-- REQUIRED ACTION --
In the data below, find the line containing "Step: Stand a" and the line containing "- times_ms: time", then reproduce them and every line between, exactly. Omit pictures.

-- GIVEN DATA --
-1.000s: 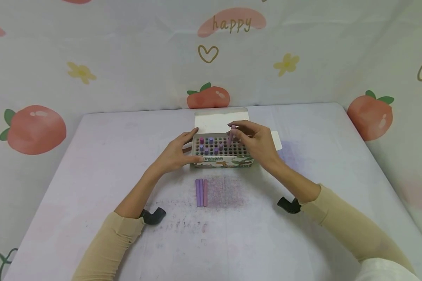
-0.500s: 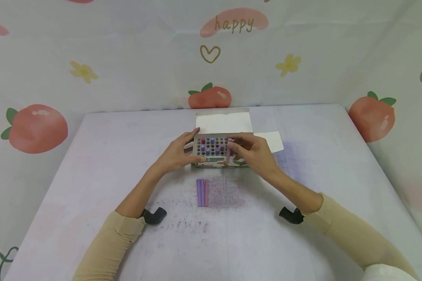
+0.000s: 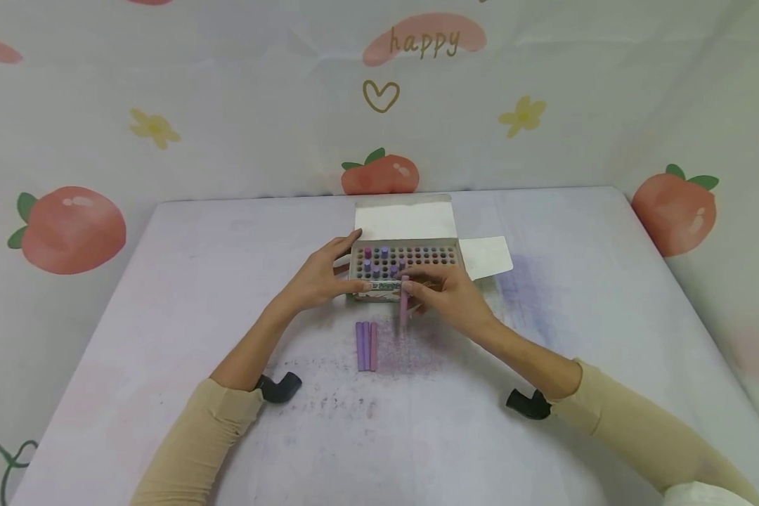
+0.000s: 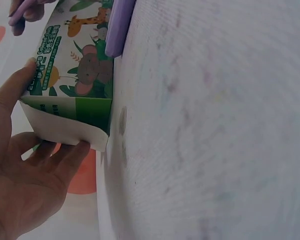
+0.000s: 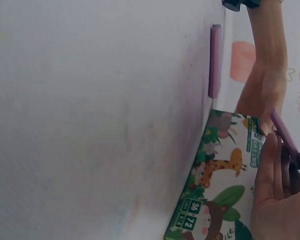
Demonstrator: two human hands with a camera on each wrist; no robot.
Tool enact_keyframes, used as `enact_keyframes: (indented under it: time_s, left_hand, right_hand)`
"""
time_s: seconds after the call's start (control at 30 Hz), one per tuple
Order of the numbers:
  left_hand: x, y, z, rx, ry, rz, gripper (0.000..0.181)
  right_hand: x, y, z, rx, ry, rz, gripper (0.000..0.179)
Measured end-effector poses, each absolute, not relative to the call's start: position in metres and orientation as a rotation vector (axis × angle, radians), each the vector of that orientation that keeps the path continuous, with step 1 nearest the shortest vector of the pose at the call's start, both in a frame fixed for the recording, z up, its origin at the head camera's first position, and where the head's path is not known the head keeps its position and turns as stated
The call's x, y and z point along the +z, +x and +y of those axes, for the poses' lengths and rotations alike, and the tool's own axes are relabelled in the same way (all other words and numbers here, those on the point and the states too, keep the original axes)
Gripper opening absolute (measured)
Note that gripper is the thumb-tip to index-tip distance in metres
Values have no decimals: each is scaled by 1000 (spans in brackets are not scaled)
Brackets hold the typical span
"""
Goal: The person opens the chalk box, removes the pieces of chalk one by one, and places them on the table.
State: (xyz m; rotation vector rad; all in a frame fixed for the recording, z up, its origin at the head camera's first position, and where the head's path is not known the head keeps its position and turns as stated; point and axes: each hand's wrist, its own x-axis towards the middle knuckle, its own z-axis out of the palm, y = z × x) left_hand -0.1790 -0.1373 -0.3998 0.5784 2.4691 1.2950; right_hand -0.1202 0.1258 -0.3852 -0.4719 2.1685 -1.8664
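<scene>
My left hand [image 3: 316, 277] holds the left end of an open cardboard chalk box [image 4: 65, 55], thumb on its printed front and fingers by the end flap. The box's holed insert [image 3: 430, 258] carries several purple, blue and magenta chalk sticks standing up on its left side. Between thumb and fingers, my right hand [image 3: 452, 301] pinches a pinkish-purple chalk stick [image 3: 404, 301] near its top. That stick hangs roughly upright in front of the box, above the table. Three chalk sticks [image 3: 366, 346], two purple and one pink, lie side by side on the table before the box.
The box's lid [image 3: 406, 218] is folded back behind it, and a side flap [image 3: 485, 258] sticks out to the right. Chalk dust smudges the white tabletop [image 3: 278, 450]. A fruit-printed cloth backdrop [image 3: 259, 105] rises behind the table. Black pieces [image 3: 278, 388] sit at both wrists.
My right hand has drawn the chalk stick up out of the insert and brought it toward me, over the box's front edge. My left hand stays on the box.
</scene>
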Motion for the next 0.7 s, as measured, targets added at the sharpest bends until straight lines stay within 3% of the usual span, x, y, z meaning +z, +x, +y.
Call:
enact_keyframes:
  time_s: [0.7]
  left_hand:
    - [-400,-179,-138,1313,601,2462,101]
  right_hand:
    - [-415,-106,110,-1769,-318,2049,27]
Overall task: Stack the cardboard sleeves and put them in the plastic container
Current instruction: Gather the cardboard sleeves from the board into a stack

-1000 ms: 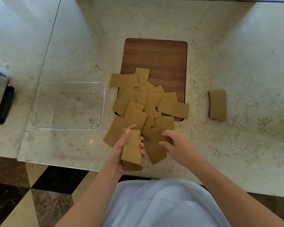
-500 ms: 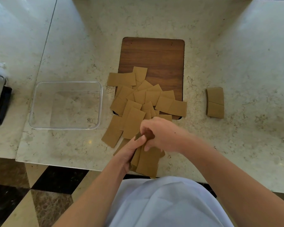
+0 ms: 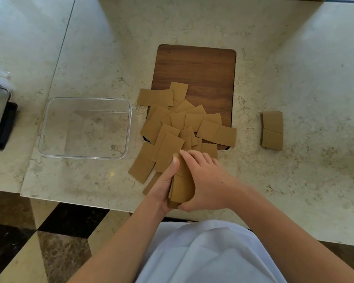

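Fingers of the left hand (image 3: 164,186) curl round a small stack of cardboard sleeves (image 3: 181,187) at the desk's (image 3: 294,78) near edge; the right hand (image 3: 202,180) clasps it from the other side. Stacking is underway. Loose sleeves (image 3: 180,123) lie scattered just beyond. The plastic container (image 3: 85,156), left, holds none. Next, likely gather another sleeve.

Matt brown cardboard sleeves (image 3: 173,137) lie on a wood-grain board (image 3: 198,70), beside a clear glossy plastic container (image 3: 49,123) on polished marble counter (image 3: 294,58).
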Tool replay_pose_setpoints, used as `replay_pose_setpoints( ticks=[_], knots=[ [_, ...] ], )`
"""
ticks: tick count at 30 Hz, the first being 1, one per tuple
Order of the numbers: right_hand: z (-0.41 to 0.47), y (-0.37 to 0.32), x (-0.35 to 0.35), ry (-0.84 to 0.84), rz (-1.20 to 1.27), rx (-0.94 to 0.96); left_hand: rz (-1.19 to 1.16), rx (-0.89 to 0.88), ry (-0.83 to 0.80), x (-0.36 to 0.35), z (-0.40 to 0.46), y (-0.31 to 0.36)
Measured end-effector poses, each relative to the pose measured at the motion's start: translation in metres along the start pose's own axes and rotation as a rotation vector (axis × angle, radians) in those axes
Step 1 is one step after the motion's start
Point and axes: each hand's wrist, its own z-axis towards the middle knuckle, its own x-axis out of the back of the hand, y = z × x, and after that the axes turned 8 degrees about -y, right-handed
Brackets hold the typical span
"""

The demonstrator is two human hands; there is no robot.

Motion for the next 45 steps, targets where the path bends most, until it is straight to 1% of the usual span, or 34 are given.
replay_pose_setpoints(
  ticks=[1,4,6,7,9,10,11,12,13,14,15,16,18,20,23,25,27,28,31,34,38,40,42,43,45],
  knots=[
    [0.0,0.0,0.0,0.002,0.006,-0.004,-0.009,0.004,0.009,0.001,0.0,-0.001],
    [-0.001,0.002,-0.002,0.013,-0.003,0.018,-0.054,0.022,-0.042,0.004,-0.002,-0.003],
    [-0.002,0.003,-0.002,-0.024,0.005,0.022,-0.088,0.042,-0.077,0.005,-0.004,-0.005],
    [-0.001,0.005,0.0,-0.072,0.063,0.01,-0.116,0.039,-0.095,0.005,-0.005,-0.006],
    [0.0,0.008,0.003,-0.144,0.34,-0.017,-0.202,0.01,-0.121,0.007,-0.005,-0.006],
    [0.0,0.011,0.002,-0.105,0.517,-0.048,-0.247,-0.018,-0.121,0.01,-0.003,-0.004],
    [0.0,0.014,-0.002,-0.003,0.66,-0.118,-0.287,-0.053,-0.113,0.013,-0.002,0.0],
    [-0.001,0.017,-0.009,0.137,0.735,-0.227,-0.32,-0.083,-0.105,0.016,-0.001,0.003],
    [-0.003,0.019,-0.018,0.263,0.726,-0.351,-0.35,-0.107,-0.1,0.019,-0.001,0.007],
    [-0.005,0.02,-0.029,0.331,0.664,-0.461,-0.368,-0.127,-0.097,0.022,-0.002,0.011],
    [-0.008,0.02,-0.039,0.342,0.58,-0.524,-0.377,-0.143,-0.095,0.025,-0.002,0.015],
    [-0.009,0.019,-0.051,0.33,0.483,-0.537,-0.383,-0.153,-0.091,0.027,-0.003,0.019],
    [-0.008,0.016,-0.069,0.357,0.318,-0.49,-0.399,-0.166,-0.075,0.029,-0.003,0.023],
    [-0.004,0.014,-0.08,0.401,0.216,-0.46,-0.398,-0.194,-0.028,0.029,-0.002,0.026],
    [0.004,0.009,-0.087,0.413,0.107,-0.462,-0.393,-0.235,0.012,0.031,-0.001,0.025],
    [0.007,0.007,-0.087,0.398,0.095,-0.487,-0.372,-0.24,0.013,0.032,-0.002,0.023],
    [0.009,0.006,-0.084,0.379,0.164,-0.52,-0.352,-0.247,0.013,0.034,-0.003,0.021],
    [0.009,0.006,-0.082,0.371,0.242,-0.525,-0.351,-0.246,0.013,0.034,-0.003,0.02],
    [0.006,0.006,-0.072,0.369,0.598,-0.497,-0.37,-0.23,0.057,0.036,-0.004,0.018],
    [-0.002,0.008,-0.057,0.428,0.833,-0.479,-0.395,-0.198,0.104,0.039,-0.003,0.016],
    [-0.013,0.012,-0.034,0.453,1.134,-0.521,-0.375,-0.158,0.019,0.039,-0.006,0.016],
    [-0.017,0.014,-0.026,0.438,1.198,-0.512,-0.366,-0.141,-0.024,0.039,-0.007,0.014],
    [-0.02,0.016,-0.018,0.415,1.208,-0.449,-0.351,-0.106,-0.041,0.039,-0.007,0.013],
    [-0.022,0.018,-0.012,0.388,1.167,-0.397,-0.319,-0.08,-0.032,0.039,-0.007,0.013],
    [-0.023,0.022,0.002,0.28,0.987,-0.267,-0.186,-0.029,0.016,0.038,-0.007,0.013]
  ],
)
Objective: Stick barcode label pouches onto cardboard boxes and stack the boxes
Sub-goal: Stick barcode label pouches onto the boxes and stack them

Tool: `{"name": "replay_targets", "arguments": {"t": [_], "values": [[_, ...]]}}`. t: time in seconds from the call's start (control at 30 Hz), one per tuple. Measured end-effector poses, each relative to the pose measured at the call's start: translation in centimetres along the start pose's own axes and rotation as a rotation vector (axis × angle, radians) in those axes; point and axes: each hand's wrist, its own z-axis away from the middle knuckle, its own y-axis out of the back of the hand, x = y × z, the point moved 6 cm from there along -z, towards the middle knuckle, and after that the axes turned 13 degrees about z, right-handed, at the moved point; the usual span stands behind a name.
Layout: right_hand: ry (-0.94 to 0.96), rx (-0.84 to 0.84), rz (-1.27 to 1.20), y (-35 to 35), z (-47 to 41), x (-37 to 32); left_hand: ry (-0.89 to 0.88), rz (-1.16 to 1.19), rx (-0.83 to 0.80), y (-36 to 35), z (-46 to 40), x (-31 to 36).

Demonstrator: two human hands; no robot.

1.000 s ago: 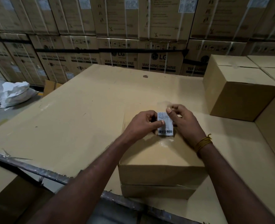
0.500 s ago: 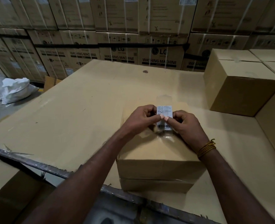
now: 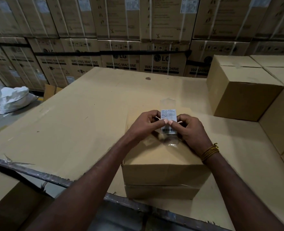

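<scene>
A small brown cardboard box stands in front of me on a large flat cardboard sheet. Just above its top I hold a clear label pouch with a white barcode slip inside. My left hand pinches the pouch from the left and my right hand from the right, thumbs meeting at its middle. The pouch's clear lower end hangs down near the box top; I cannot tell whether it touches the box.
Stacked brown boxes stand at the right, on the sheet. A wall of washing machine cartons rises behind. White sacks lie on the floor at the left. A dark metal edge runs along the near side.
Both hands have drawn closer together on the pouch, thumbs now touching at its middle. The pouch stands more upright than a second ago.
</scene>
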Motion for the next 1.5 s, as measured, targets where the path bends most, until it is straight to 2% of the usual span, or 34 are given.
{"name": "replay_targets", "arguments": {"t": [0.67, 1.0, 1.1, 1.3, 1.5], "values": [[-0.023, 0.029, -0.032, -0.3, 0.2, -1.6, -0.005, 0.083, -0.007, 0.1, 0.9, 1.2], [-0.189, 0.122, -0.118, -0.3, 2.8, -2.3, -0.005, 0.081, 0.025, 0.0, 1.6, 1.7], [-0.236, 0.194, -0.114, 0.3, 4.9, -2.8, 0.021, 0.102, -0.025, -1.4, 2.8, 2.0], [-0.353, 0.377, -0.288, 1.1, 11.2, -3.6, 0.143, 0.231, -0.080, -5.6, 7.3, 1.8], [-0.449, 0.475, -0.299, 2.4, 18.0, -3.3, 0.135, 0.232, -0.152, -9.5, 11.0, 1.1]]}}
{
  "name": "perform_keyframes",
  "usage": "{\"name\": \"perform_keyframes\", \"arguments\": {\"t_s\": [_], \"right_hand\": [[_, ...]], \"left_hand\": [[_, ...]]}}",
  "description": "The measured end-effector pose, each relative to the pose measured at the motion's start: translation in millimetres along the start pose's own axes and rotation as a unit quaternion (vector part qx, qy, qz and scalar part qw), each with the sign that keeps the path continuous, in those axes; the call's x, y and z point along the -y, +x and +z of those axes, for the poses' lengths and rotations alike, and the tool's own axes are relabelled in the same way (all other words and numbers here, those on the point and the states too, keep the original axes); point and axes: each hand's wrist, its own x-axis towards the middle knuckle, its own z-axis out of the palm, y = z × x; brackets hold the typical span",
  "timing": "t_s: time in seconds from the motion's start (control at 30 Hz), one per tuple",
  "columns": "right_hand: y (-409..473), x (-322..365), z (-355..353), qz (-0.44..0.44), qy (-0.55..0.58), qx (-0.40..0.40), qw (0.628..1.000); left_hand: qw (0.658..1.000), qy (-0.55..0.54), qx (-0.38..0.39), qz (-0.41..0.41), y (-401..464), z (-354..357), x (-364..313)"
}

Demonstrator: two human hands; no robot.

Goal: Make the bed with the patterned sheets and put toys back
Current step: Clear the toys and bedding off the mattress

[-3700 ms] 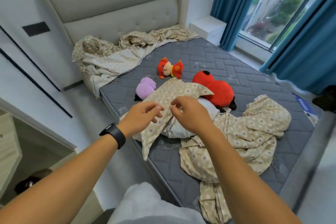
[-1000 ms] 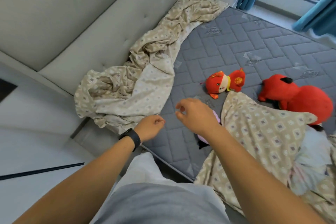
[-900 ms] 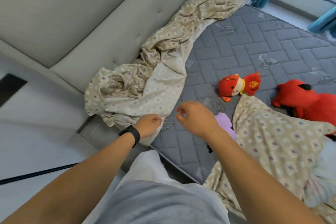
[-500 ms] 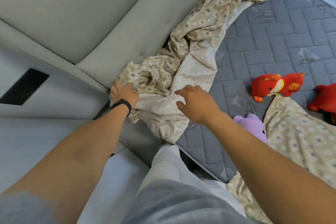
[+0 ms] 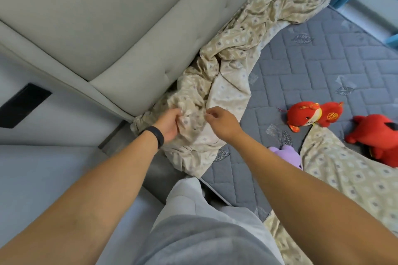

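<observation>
At the head corner of the mattress [image 5: 323,66], against the headboard [image 5: 107,28], lies the crumpled patterned sheet [image 5: 228,84]. From the head view, the left hand [image 5: 170,125] (black band on its wrist) grips a bunched fold of it; the right hand [image 5: 221,122] pinches the cloth beside. Two red toys [image 5: 310,115] [image 5: 379,137] and a purple toy [image 5: 288,155] rest further along.

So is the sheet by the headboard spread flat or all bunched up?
Bunched up: the patterned sheet lies crumpled along the headboard, leaving the mattress bare.
</observation>
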Motion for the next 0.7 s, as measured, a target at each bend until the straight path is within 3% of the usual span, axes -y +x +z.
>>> {"name": "perform_keyframes", "arguments": {"t_s": [0.13, 0.23, 0.37, 0.53, 0.6, 0.7], "right_hand": [[3, -7, -11, 0.205, 0.274, -0.005, 0.940], [6, -17, -18, 0.252, 0.335, 0.017, 0.908], [3, -24, -23, 0.230, 0.303, -0.029, 0.924], [-29, -28, -41, 0.145, 0.257, -0.103, 0.950], [-43, -36, -51, 0.103, 0.262, -0.117, 0.952], [-63, -49, -75, 0.069, 0.251, -0.158, 0.953]], "left_hand": [[0.983, 0.023, 0.144, -0.111, -47, 39, 14], [0.978, 0.076, 0.148, -0.128, -63, 41, 18], [0.984, 0.098, 0.112, -0.096, -68, 37, 18], [0.966, 0.252, 0.015, 0.055, -44, 61, 13], [0.961, 0.261, 0.059, 0.072, -45, 91, 12], [0.947, 0.288, 0.140, 0.035, -37, 134, 26]]}}
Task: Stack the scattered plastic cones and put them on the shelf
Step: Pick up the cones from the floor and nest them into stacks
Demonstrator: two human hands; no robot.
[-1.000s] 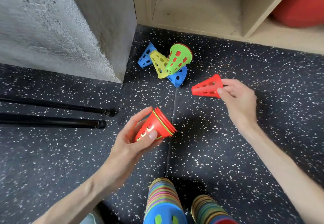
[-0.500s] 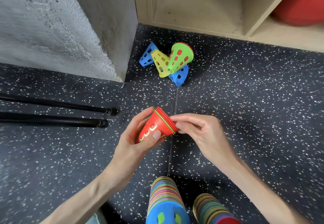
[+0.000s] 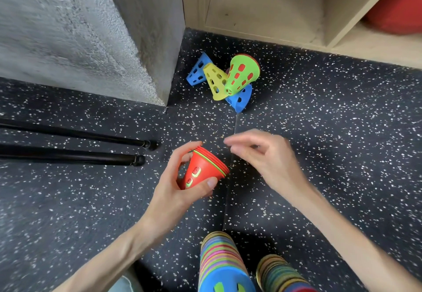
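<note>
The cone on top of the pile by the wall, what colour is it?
The top cone is bright green, with red showing through its holes. The head view shows it.

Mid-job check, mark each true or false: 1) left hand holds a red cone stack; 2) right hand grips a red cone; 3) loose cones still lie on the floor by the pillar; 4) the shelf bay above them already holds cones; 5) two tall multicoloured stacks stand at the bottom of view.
1) True: the left hand grips the red cone stack.
2) False: the right hand holds nothing.
3) True: the loose cones lie clustered there.
4) False: the shelf bay shows no cones.
5) True: the multicoloured stacks stand there.
</note>
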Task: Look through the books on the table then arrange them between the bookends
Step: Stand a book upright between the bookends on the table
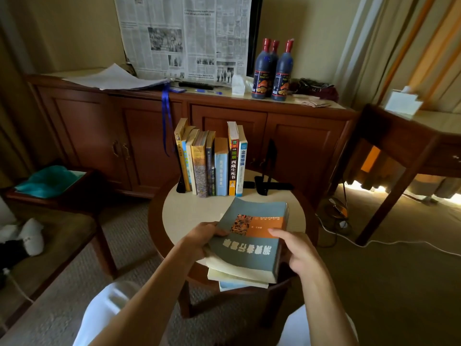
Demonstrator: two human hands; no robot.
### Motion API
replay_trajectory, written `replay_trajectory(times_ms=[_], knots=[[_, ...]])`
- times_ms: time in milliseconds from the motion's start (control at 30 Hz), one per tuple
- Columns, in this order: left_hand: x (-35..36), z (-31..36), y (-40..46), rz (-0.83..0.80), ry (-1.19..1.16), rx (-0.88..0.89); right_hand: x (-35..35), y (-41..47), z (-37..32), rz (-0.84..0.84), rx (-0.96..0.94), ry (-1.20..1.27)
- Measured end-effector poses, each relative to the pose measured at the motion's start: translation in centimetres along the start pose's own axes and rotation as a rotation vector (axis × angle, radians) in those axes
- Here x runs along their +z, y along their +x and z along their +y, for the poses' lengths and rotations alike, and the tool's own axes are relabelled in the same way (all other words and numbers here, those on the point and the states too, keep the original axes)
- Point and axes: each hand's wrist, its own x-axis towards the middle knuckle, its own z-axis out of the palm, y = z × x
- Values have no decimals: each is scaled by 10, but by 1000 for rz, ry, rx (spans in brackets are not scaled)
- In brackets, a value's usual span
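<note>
Both hands, left point(199, 242) and right point(296, 248), grip grey book point(249, 245) edges.

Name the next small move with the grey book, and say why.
Probably lift the grey book off the stack: both hands, left and right, grip it, and a gap stands open between the upright row and the right bookend.

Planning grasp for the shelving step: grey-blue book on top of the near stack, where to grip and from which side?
Grip the grey-blue book by its two long edges, one from each side. It lies tilted on the stack, overhanging it, so both edges are free. The left hand already holds the left edge; the right hand sits at the right edge. The open slot lies between the upright row and the right bookend.
</note>
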Motion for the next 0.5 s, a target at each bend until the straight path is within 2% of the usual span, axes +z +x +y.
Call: replay_trajectory(times_ms=[67,167,300,433,500], knots=[[-2,0,-3,-42,-8,33,-8,-9,-6,-41,-37,53],[-8,-1,-11,-83,131,109,-19,-25,-15,-118,-83,152],[-5,-2,-29,-212,221,205,-23,-38,-27,-138,-138,158],[6,-1,-54,-164,17,351,-10,-40,-26,-146,-130,264],[3,2,-56,-131,-19,362,-3,-40,-24,-157,-141,268]])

-- RESULT --
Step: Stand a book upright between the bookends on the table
Demonstrator: two human hands; no robot.
### Motion API
replay_trajectory, written `replay_trajectory(times_ms=[_], knots=[[_, ...]])`
- times_ms: time in milliseconds from the motion's start (control at 30 Hz), one per tuple

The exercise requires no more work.